Basic Synthesis Workflow​

Step 1: Prepare Your Dataset​

First, ensure you have uploaded and profiled your dataset:

# Upload dataset
curl -X POST "http://localhost:8000/datasets/upload" \
-F "file=@your-data.csv"

# Profile it
curl -X POST "http://localhost:8000/datasets/{dataset_id}/profile"

Step 2: Choose Synthesis Method​

Select the appropriate method based on your needs:

curl -X POST "http://localhost:8000/generators/dataset/{dataset_id}/generate" \
-H "Content-Type: application/json" \
-d '{
"generator_type": "ctgan",
"num_rows": 1000,
"epochs": 50,
"batch_size": 500
}'

Parameters:

  • num_rows: Number of synthetic rows to generate
  • epochs: Training iterations (50-300, higher = better quality)
  • batch_size: Training batch size (100-1000)
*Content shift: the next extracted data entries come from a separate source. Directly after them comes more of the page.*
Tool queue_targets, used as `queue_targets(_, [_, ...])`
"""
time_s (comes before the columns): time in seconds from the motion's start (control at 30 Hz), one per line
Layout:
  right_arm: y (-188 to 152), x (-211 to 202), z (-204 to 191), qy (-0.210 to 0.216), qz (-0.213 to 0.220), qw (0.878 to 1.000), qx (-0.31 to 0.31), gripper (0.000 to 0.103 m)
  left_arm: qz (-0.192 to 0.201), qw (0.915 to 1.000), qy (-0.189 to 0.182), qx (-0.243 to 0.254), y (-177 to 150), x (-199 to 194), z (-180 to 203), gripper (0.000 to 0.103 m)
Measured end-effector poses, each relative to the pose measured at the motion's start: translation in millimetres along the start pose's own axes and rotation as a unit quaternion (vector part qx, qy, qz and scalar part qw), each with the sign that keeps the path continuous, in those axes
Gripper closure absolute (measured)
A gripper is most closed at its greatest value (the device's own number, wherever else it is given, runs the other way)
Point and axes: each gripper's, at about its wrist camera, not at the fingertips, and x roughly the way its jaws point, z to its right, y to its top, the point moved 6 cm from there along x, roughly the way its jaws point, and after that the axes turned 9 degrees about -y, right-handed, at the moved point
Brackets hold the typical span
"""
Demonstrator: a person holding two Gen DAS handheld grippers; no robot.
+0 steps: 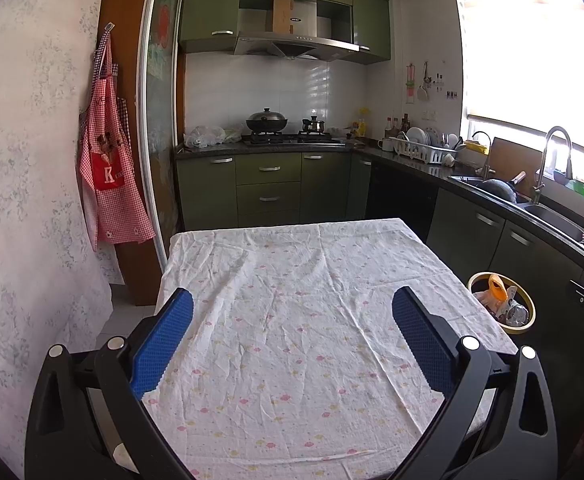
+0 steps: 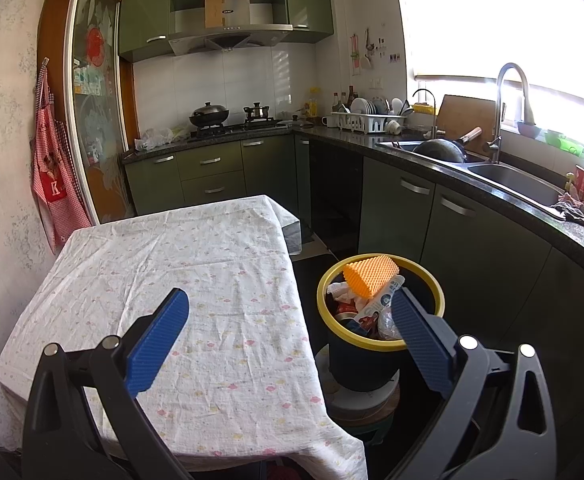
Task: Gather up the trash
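Both my grippers, left gripper (image 1: 292, 308) and right gripper (image 2: 290, 314), spread wide, holding nothing.
Trash (image 2: 369, 280) heaps above the bin (image 2: 437, 300) beside the table (image 2: 196, 248); my bump could spill it.

Both wrist cameras faced the far kitchen wall from above the cloth-covered bench (image 1: 292, 320).

My left view sat low over the bench's near edge, centred. My right view stood further right, over the bench corner and close above the trash bin (image 2: 379, 344). Both shared bench, bin, stove (image 1: 288, 136) and sink (image 2: 511, 176).
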Motion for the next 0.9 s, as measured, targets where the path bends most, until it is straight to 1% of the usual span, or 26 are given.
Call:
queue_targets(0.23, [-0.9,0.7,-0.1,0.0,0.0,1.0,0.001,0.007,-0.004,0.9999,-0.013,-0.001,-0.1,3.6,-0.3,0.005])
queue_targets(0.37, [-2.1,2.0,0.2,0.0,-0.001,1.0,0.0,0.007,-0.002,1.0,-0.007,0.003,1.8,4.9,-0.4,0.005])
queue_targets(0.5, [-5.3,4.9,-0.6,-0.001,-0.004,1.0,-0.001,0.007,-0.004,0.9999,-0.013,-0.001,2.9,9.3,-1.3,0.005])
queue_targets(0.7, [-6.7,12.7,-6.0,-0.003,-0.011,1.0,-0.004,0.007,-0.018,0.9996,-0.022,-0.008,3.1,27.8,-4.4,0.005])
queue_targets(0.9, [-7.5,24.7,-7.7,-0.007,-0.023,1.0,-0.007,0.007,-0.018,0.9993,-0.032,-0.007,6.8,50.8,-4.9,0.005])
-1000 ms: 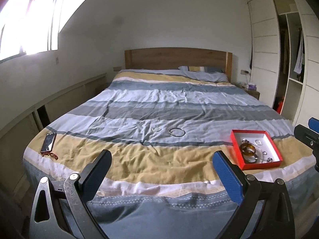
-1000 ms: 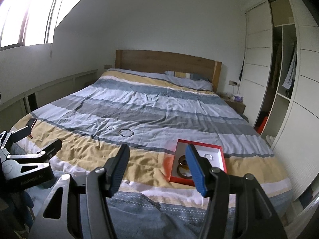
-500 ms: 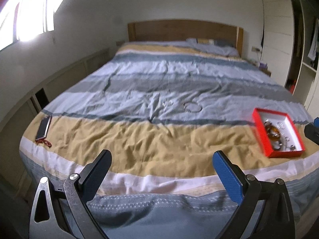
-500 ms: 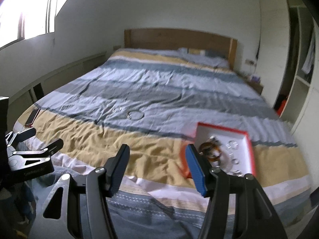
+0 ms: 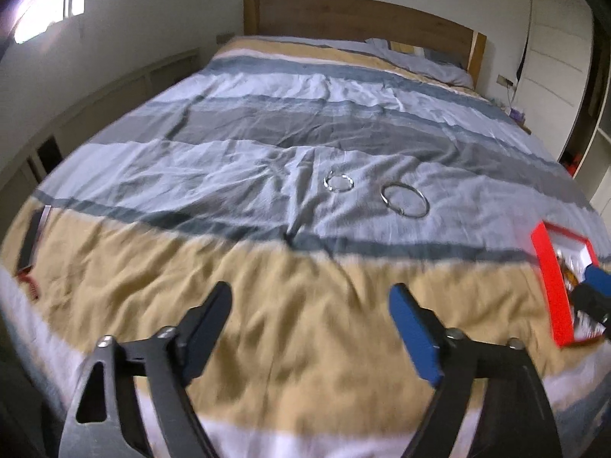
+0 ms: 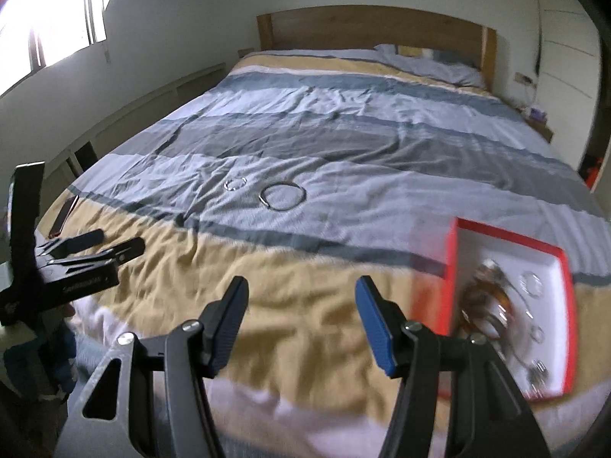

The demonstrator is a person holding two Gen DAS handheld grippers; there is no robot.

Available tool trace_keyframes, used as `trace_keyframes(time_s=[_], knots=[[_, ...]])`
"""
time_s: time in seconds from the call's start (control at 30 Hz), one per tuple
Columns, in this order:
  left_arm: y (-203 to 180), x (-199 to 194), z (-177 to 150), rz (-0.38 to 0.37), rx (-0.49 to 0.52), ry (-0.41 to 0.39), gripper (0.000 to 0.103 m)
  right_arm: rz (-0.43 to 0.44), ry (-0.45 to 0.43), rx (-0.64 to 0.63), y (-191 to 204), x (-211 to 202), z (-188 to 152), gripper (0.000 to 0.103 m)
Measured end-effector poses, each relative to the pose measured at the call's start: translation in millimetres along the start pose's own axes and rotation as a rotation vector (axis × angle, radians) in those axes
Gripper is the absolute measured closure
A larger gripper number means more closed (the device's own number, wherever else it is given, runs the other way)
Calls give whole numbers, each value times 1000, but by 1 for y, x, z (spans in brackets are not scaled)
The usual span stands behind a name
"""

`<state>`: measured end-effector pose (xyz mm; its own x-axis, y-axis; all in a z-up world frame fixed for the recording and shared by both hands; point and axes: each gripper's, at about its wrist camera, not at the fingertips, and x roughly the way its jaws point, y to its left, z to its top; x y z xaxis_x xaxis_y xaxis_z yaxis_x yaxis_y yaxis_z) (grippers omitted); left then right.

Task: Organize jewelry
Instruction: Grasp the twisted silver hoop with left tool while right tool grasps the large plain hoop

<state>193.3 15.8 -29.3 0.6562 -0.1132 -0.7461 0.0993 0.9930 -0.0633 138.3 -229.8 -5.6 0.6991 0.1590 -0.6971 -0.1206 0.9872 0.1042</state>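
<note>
Two silver rings lie on the striped duvet: a small ring (image 5: pixel 338 183) (image 6: pixel 235 183) and, to its right, a large bangle (image 5: pixel 404 199) (image 6: pixel 282 192). A red box (image 6: pixel 511 305) (image 5: pixel 553 286) with a white inside holds several pieces of jewelry at the bed's right front. My left gripper (image 5: pixel 311 301) hovers over the yellow stripe, short of the rings; its jaws are closing with nothing between them. My right gripper (image 6: pixel 301 297) is open and empty, just left of the box. The left gripper (image 6: pixel 95 244) also shows at the left of the right wrist view.
A phone (image 5: pixel 32 236) (image 6: pixel 63 215) with a red cord lies at the bed's left front corner. The wooden headboard (image 5: pixel 359 15) and a pillow (image 5: pixel 424 57) are at the far end. Low shelving runs along the left wall, wardrobes along the right.
Both grippers have moved forward and down over the bed's foot and tilted lower; rings and box look nearer. The left jaws stand narrower than before. The right jaws are unchanged.
</note>
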Motion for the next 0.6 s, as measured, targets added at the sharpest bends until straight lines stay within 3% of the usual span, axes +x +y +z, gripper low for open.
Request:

TVAE Generation (Faster Alternative)​

curl -X POST "http://localhost:8000/generators/dataset/{dataset_id}/generate" \
-H "Content-Type: application/json" \
-d '{
"generator_type": "tvae",
"num_rows": 1000,
"epochs": 30,
"batch_size": 200
}'

Step 3: Monitor Generation Progress​

# Check generator status
curl http://localhost:8000/generators/{generator_id}

# Response shows progress
{
"id": "gen-123",
"status": "running", // or "completed", "failed"
"progress": 75,
"estimated_time_remaining": "2 minutes"
}

Step 4: Download Results​

# Download synthetic dataset
curl -O http://localhost:8000/datasets/{output_dataset_id}/download

Differential Privacy Synthesis​

DP-CTGAN Generation​

curl -X POST "http://localhost:8000/generators/dataset/{dataset_id}/generate" \
-H "Content-Type: application/json" \
-d '{
"generator_type": "dp-ctgan",
"num_rows": 1000,
"target_epsilon": 10.0,
"epochs": 50,
"batch_size": 200
}'

Key Parameters:

  • target_epsilon: Privacy budget (lower = more private)
  • target_delta: Failure probability (auto-calculated)
  • max_grad_norm: Gradient clipping (default: 1.0)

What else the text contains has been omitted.